Ce qui se prépare dans la brousse de Sapô, à quelques encablures de Sapouy, chef-lieu de la province du Ziro, risque d’être très dramatique, si rien n’est fait, à temps, pour éviter le pire. Un différend foncier y oppose deux camps. La tension monte de plus en plus. Et la situation, comme un rouleau compresseur, pourrait dégénérer en affrontements sanglants…
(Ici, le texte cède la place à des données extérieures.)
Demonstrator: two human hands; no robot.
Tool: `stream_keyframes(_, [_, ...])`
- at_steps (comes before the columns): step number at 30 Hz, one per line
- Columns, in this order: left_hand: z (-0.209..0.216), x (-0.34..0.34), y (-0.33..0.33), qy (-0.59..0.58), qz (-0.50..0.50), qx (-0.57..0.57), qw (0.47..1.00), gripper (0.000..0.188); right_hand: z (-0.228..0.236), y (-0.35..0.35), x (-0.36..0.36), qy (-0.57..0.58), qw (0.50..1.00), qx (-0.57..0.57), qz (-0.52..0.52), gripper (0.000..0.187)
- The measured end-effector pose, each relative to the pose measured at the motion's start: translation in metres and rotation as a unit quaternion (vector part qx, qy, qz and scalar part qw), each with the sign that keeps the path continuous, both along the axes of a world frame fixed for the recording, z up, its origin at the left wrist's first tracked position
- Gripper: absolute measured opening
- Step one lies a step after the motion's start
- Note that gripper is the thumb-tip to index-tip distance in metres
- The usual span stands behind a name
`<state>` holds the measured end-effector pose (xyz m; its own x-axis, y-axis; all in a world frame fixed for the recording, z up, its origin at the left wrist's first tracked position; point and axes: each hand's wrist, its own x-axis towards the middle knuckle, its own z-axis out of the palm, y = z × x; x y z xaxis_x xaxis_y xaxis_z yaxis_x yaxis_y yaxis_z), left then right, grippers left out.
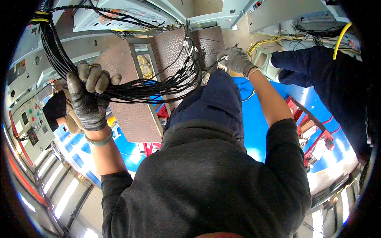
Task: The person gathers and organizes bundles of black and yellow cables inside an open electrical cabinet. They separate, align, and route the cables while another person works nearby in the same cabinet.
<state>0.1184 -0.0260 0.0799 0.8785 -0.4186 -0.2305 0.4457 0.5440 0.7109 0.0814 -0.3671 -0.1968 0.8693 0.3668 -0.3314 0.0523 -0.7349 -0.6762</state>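
Grey-gloved hands (89,104), black sweatshirt (214,174), navy trousers (216,104)

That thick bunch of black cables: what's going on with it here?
A person in grey gloves grips the bundle of black cables in the left hand. The bundle comes down from the upper left, where yellow bands tie it, and curves past the hand toward loose ends with white sleeves. The right hand is by those ends and seems to pinch a thin cable, though its grip is hard to make out. Another person's dark-clothed legs show at the right.
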Motion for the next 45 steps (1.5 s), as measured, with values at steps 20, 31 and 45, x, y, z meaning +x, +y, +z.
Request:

Un climat social très malsain règne à Sapouy, du moins entre certains résidents de cette ville. Deux groupes rivaux sont à couteaux tirés et risquent de s’affronter mortellement. Il s’agit, d’un côté, de résidents du secteur 3 de Sapouy et, de l’autre, de ceux du village de Nébrou, coalisés avec des allogènes de l’ethnie (…), installés au secteur 4 de Sapouy. Nébrou est un village situé à une dizaine de kilomètres de la capitale du Ziro. Au coeur de cette tension, la brousse de Sapô, une vaste étendue de terres cultivables située entre Sapouy et Nébrou. Voici la petite histoire : depuis des décennies, habitants de Nébrou, ceux du secteur 3 de Sapouy et allogènes, cultivent les terres fertiles de la brousse en question. Selon les ressortissants de Nébrou, cette brousse est leur propriété. Les allogènes, arrivés dans la zone, se seraient adressés aux responsables coutumiers dudit village, présentés comme les propriétaires terriens des lieux, afin de solliciter des espaces pour cultiver.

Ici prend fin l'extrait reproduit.